Exercise details: Return all of the material that follows, keeping each line exactly as it is.

Dataset section:
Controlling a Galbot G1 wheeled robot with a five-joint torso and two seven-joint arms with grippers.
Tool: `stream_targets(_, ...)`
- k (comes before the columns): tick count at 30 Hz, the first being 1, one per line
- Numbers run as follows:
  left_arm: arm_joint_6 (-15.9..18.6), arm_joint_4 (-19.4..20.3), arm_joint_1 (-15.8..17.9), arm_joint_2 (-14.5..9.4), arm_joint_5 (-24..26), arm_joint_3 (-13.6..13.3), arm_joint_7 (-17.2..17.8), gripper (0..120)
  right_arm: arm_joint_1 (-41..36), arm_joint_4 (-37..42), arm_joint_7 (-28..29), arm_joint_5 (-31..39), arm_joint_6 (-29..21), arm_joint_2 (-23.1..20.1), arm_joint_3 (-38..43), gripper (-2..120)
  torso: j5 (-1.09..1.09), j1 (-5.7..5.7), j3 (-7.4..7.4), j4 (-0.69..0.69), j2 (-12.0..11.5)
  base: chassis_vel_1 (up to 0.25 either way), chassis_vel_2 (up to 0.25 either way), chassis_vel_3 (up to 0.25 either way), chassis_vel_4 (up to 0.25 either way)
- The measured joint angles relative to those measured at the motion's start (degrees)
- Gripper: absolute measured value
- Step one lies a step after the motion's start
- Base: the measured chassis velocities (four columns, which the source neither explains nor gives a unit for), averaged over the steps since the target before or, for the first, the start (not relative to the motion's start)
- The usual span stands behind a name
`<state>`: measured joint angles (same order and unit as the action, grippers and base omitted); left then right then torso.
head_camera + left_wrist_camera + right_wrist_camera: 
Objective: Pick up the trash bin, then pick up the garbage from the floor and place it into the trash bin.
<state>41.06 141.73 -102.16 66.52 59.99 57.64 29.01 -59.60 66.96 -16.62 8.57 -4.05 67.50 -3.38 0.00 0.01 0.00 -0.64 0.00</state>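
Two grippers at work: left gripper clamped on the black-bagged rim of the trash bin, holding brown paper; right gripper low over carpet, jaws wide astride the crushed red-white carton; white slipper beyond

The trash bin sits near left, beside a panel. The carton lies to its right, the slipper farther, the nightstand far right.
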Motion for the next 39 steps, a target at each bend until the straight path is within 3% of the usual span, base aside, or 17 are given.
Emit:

Response to this exercise:
Controlling a Galbot G1 wheeled robot with a five-joint torso and two seven-joint arms with grippers.
Tool: `stream_targets(_, ...)`
- k (comes before the columns): tick count at 30 Hz, the first being 1, one per line
- Numbers run as follows:
  left_arm: arm_joint_6 (-15.9..18.6), arm_joint_4 (-19.4..20.3), arm_joint_1 (-15.8..17.9), arm_joint_2 (-14.5..9.4), arm_joint_5 (-24..26), arm_joint_3 (-13.6..13.3), arm_joint_7 (-17.2..17.8), gripper (0..120)
  right_arm: arm_joint_1 (-41..36), arm_joint_4 (-37..42), arm_joint_7 (-28..29), arm_joint_5 (-31..39), arm_joint_6 (-29..21), arm_joint_2 (-23.1..20.1), arm_joint_3 (-38..43), gripper (-2..120)
  torso: j5 (-1.09..1.09), j1 (-5.7..5.7), j3 (-7.4..7.4), j4 (-0.69..0.69), j2 (-12.0..11.5)
  base: chassis_vel_1 (up to 0.25 either way), chassis_vel_2 (up to 0.25 either way), chassis_vel_3 (up to 0.25 either way), chassis_vel_4 (up to 0.25 either way)
- The measured joint angles relative to those measured at the motion's start (degrees)
- Gripper: absolute measured value
- Step one lies a step after the motion's start
- Base: the measured chassis velocities (four columns, which the source neither explains nor gives a unit for), averaged over the steps since the target before or, for the first, the start (not relative to the motion's start)
- The usual span stands behind a name
`<state>`: measured joint angles (same order and unit as the action, grippers and base omitted); left then right then torso.
head_camera + left_wrist_camera + right_wrist_camera: 
Objective: Pick up the trash bin, then pick up the garbage from the floor and place it into the trash bin.
<state>41.06 141.73 -102.16 66.52 59.99 57.64 29.01 -59.60 66.96 -16.62 8.57 -4.05 67.50 -3.38 0.00 0.01 0.00 -0.64 0.00</state>
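Two grippers at work: left gripper clamped on the black-bagged rim of the trash bin, holding brown paper; right gripper low over carpet, jaws wide astride the crushed red-white carton; white slipper beyond

The trash bin sits near left, beside a panel. The carton lies to its right, the slipper farther, the nightstand far right.
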Motion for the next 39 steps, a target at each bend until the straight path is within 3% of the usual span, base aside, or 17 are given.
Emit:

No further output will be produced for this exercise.